Fowler takes some of the claims personally. A longtime pastor at the Cass Community United Methodist Church, she has spent many years helping Detroiters secure housing and jobs.
Detroit has the highest poverty rate among big cities and a chronic level of homelessness. The tiny homes are one step toward addressing poverty and racial discrimination in mortgages, Fowler says. Of the 21 residents living in the tiny homes, 20 are Black.
In two years, the first wave of tenants will become homeowners, Fowler says.
“People often move in with nothing, and in seven years their house is going to be worth $70,000,” Fowler says. “It truly is a springboard for a better life.”

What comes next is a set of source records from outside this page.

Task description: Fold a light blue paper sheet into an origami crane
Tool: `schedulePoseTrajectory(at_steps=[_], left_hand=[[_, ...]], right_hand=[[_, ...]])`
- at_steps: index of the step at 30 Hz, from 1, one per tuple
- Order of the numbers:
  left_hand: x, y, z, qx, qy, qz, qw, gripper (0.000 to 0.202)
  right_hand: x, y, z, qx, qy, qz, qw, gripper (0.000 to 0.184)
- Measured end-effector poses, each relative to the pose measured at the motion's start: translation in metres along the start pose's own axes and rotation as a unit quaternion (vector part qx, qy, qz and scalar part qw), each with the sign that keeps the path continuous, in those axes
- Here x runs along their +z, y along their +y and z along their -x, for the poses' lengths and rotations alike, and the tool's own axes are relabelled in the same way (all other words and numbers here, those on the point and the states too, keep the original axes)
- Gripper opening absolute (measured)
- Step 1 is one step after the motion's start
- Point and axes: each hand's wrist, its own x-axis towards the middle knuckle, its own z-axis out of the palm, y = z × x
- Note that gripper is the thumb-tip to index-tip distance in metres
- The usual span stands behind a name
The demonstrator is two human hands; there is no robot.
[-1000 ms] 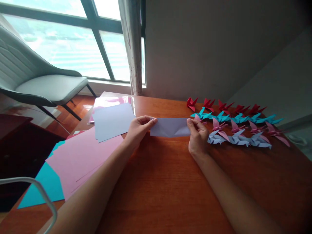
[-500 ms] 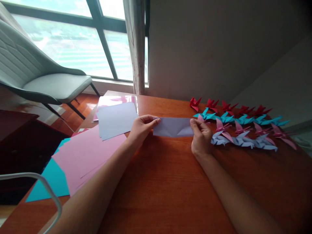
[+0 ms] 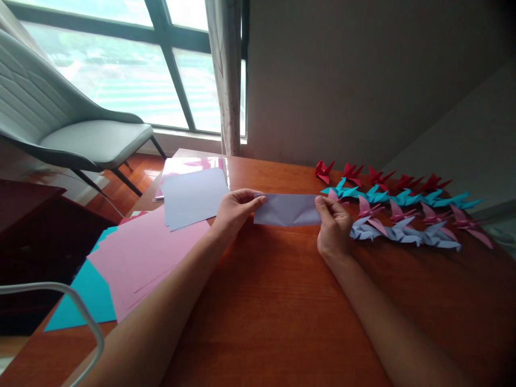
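Observation:
A pale lavender sheet of paper [image 3: 288, 209], folded into a long rectangle with creases across it, is stretched level above the table. My left hand [image 3: 237, 210] pinches its left end between thumb and fingers. At the opposite end, my right hand [image 3: 334, 223] is closed on the top corner, thumb facing me. Just past the right hand stand lavender paper cranes [image 3: 403, 232]. Behind these are rows of pink paper cranes [image 3: 399, 210], turquoise paper cranes [image 3: 407, 196] and red paper cranes [image 3: 377, 176].
Left of my hands lie lavender sheets [image 3: 195, 196], pink sheets [image 3: 141, 252] and turquoise sheets [image 3: 84, 298] on the brown wooden table [image 3: 278, 312]. A glossy plastic packet [image 3: 189, 164] lies behind them. A white curved tube [image 3: 86, 317] crosses the lower left. A grey chair [image 3: 97, 140] stands by the window.
Both hands keep the same hold on the folded paper, which stays practically still. The whole view has shifted very slightly.

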Motion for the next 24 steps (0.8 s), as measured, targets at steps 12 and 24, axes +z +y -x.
schedulePoseTrajectory(at_steps=[12,24], left_hand=[[-0.0009,0.0011,-0.0004,-0.003,0.001,-0.019,1.0,0.035],[-0.0019,-0.0008,0.0003,-0.001,-0.003,-0.021,1.0,0.038]], right_hand=[[-0.0004,-0.0004,0.0002,0.0,-0.003,0.018,1.0,0.029],[-0.0003,-0.0014,0.0006,0.0,-0.004,0.014,1.0,0.028]])
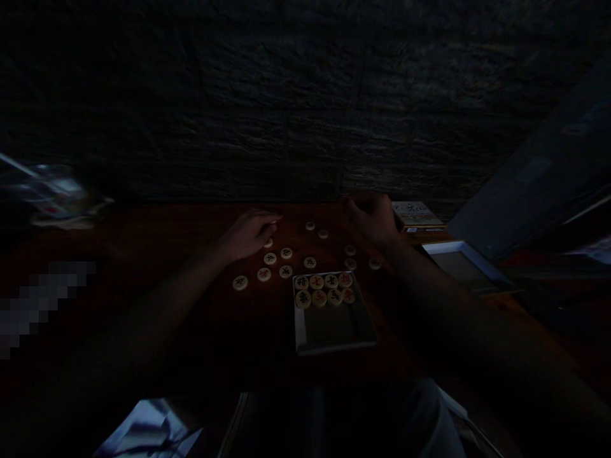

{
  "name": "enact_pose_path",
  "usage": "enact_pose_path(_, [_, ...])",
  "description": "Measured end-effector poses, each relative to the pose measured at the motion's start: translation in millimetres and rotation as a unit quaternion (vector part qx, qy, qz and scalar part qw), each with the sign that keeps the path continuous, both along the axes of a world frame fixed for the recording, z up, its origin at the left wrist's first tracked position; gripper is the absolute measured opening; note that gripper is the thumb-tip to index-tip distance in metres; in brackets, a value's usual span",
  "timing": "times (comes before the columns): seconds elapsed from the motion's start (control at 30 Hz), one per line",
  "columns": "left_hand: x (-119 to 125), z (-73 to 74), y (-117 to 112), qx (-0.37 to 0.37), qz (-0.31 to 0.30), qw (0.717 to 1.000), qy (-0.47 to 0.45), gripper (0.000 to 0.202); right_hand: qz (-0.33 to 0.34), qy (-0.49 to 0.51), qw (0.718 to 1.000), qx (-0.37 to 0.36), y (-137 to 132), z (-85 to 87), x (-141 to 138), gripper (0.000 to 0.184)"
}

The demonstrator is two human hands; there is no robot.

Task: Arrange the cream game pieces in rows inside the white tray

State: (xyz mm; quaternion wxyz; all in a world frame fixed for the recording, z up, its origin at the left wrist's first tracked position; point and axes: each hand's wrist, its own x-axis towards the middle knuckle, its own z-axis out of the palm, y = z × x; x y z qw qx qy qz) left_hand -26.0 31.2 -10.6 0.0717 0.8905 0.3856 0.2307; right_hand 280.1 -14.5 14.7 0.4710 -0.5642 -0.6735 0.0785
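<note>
Eight xiangqi pieces [317, 290] stand in two rows across the far half of a shallow white tray [298, 327]; the tray's near half shows bare floor. Twelve loose pieces [286, 252] lie on the dark wooden surface [296, 213], scattered from 9 to 2 o'clock relative to the tray.

The left hand [248, 235] is at 10 o'clock, fingers narrowed and pointing down just beside one loose piece. The right hand [370, 219] is at 1 o'clock, fingers curled inward above the pieces. Neither hand shows a held piece, but the fingers and poor light hide any grip, so this cannot be determined.

Handling note: lifting any loose piece requires the fingers to close on its edge. A printed box [417, 216] stands at 2 o'clock.
</note>
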Motion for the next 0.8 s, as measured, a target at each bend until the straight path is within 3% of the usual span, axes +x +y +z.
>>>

Fowler says the Detroit Eviction Defense has never reached out to her and that she was going to agree to mediation to work out the problems with Brown.
“She asked for mediation, and we said ‘yes’ to it, and then she asked for a lot of money, and that didn’t feel right to me,” Fowler says.
What happens next may turn ugly. If the court evicts Brown, she says she’s not leaving, and volunteers with the Detroit Eviction Defense have pledged to create a barricade to prevent eviction.
“We’ve done it quite a bit in the past,” Day says.
For now, Brown remains defiant.
“I’m not going to move even if the court evicts me,” Brown says. “It’s a chance I have to take.”
With an eviction on her record, it would be almost impossible to find a new apartment.
That leaves CCSS with a tough decision to make.
“Then what do I do?” Fowler asks. “Let her live there and not let someone else move in?”
The next court hearing is set for June 1.